The Hidden Danger of setApprovalForAll in NFT Collections
The ERC-721 and ERC-1155 token standards — the frameworks that govern nearly all NFTs — include a function called setApprovalForAll. When a smart contract calls this function and you sign the transaction, you grant that contract blanket permission to transfer any and every token in that collection from your wallet. Not one token. Not a specific token. Every single NFT you hold under that contract, present and future, without requiring any further confirmation from you.
For related context, see Brand NFTs — utility, membership and ticketing.
This function exists for practical reasons. Marketplaces like OpenSea, Blur, or Rarible need it so that when you list an NFT for sale, their contracts can move the token to an escrow or fulfill a trade on your behalf. Without setApprovalForAll, you would need to approve each individual listing, which would be prohibitively expensive in gas fees and slow down the trading experience.
The problem is scope. When you grant setApprovalForAll to a legitimate marketplace, you are trusting that contract and its administrators indefinitely. When you grant it to a malicious contract — often disguised as a minting page, a fake airdrop claim, or a phishing site — you hand over complete control of your collection to an attacker.
Here is what makes this dangerous: the approval persists until you explicitly revoke it. You might have signed a one-time transaction six months ago on a site you have already forgotten. That approval is still active. The contract you granted access to might have been legitimate at the time but has since been compromised, or it might have been malicious from the start. Either way, the permission remains live on the blockchain, waiting.
Every setApprovalForAll you have ever signed is still active until you pay gas to revoke it. Your wallet's history is a map of open attack surfaces.How Malicious dApps Exploit Smart Contract Permissions
The exploitation chain is disturbingly simple, and understanding it is the first step toward defending against it.

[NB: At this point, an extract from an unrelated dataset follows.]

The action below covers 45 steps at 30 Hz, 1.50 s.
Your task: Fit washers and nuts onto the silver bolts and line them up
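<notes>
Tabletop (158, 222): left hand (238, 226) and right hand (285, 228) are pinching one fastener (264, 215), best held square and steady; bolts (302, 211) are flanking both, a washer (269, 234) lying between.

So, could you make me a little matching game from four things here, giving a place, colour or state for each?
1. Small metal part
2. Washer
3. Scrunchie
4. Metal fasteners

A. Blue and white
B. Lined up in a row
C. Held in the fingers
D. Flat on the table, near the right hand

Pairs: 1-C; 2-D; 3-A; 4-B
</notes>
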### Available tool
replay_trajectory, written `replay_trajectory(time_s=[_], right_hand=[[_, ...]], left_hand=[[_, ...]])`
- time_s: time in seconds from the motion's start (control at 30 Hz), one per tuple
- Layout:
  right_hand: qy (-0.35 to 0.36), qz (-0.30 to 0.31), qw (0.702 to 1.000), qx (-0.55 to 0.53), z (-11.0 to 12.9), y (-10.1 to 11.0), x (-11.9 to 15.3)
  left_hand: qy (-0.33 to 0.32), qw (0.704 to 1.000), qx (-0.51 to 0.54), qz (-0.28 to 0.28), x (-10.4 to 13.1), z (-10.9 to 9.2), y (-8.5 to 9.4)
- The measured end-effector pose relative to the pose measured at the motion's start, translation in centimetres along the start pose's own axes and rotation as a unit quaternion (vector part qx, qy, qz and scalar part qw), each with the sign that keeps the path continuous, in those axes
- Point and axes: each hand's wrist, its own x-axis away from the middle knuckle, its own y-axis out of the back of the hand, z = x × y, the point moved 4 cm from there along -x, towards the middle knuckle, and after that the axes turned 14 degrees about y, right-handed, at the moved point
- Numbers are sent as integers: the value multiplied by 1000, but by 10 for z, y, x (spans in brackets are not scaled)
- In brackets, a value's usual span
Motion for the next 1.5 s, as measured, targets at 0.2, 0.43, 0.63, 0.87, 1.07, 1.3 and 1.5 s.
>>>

Step one: the bait. You encounter a link — through Discord, Twitter, a compromised project website, or a direct message. It promises an exclusive mint, a free airdrop, a reward claim, or a limited-time trading opportunity. The site is professionally designed. It mimics the visual language of legitimate projects.
Step two: the connection. The site asks you to connect your wallet. This part is normal. Every dApp interaction begins with a wallet connection. The critical moment comes next.
Step three: the approval request. Instead of — or in addition to — a simple transaction, the site prompts you to sign a setApprovalForAll function. The transaction details in your wallet interface may be vague or obscured. Some advanced phishing kits even display a misleading message on the wallet popup, making the approval look like a routine minting or claiming action. You sign it.
Step four: the drain. The attacker's contract now has unrestricted transfer authority over your NFT collection. They can execute batch transfers, moving every token to their own address or to a series of laundering wallets. This typically happens within minutes, often automated by a bot monitoring for new approvals.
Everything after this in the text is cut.